- [DATASET RECORDS]:
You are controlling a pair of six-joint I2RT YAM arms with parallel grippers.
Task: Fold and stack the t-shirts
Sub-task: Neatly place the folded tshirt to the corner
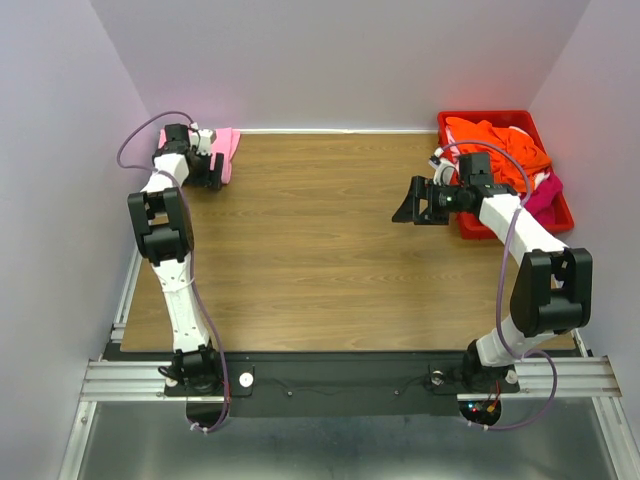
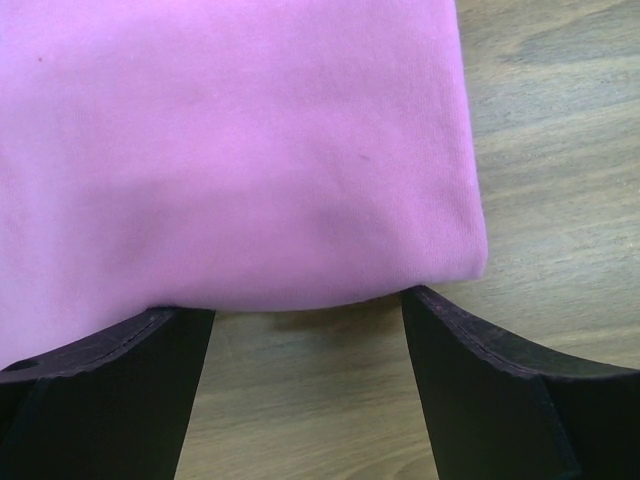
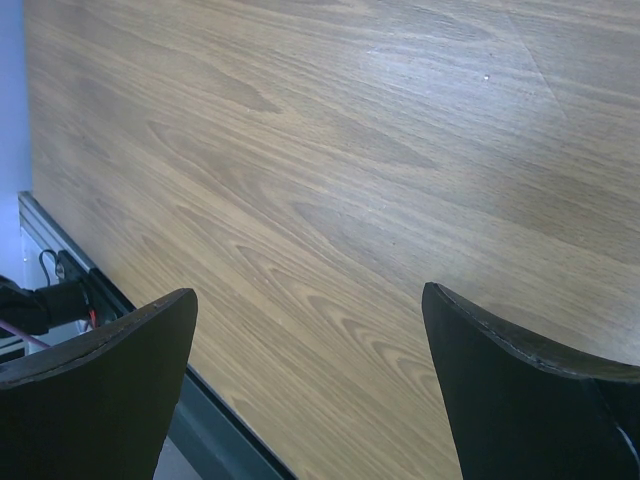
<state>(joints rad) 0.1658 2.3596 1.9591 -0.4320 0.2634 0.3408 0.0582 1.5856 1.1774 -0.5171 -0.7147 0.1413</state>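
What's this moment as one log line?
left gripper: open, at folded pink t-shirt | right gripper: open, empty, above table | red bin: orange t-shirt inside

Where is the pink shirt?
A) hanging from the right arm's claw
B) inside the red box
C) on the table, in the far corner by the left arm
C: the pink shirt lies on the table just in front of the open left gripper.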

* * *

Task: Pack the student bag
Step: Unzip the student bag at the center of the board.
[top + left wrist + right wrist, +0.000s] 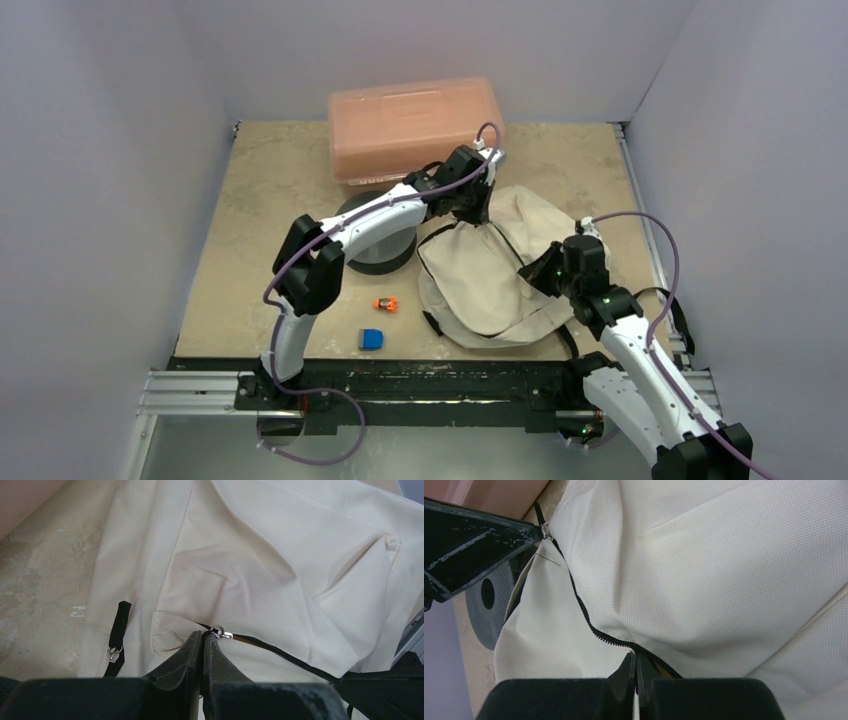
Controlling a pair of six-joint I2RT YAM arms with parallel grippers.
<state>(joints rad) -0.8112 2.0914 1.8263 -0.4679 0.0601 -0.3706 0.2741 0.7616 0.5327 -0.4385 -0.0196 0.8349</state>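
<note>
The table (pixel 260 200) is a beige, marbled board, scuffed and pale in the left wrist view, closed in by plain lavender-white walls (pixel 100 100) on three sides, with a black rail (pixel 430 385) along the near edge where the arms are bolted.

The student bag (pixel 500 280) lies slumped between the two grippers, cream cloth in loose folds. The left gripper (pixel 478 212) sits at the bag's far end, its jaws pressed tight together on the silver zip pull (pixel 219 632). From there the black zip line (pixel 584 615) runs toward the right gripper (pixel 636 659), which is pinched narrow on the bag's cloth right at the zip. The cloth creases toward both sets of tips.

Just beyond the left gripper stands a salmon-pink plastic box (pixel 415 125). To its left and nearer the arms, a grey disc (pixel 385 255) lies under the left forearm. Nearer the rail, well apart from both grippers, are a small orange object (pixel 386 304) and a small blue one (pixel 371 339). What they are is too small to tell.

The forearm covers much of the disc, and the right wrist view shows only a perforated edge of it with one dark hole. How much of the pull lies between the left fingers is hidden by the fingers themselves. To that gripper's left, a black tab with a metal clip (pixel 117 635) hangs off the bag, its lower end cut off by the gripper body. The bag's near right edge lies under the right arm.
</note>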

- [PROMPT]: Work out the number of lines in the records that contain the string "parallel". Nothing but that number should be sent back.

- [RESULT OF THIS EXERCISE]: 2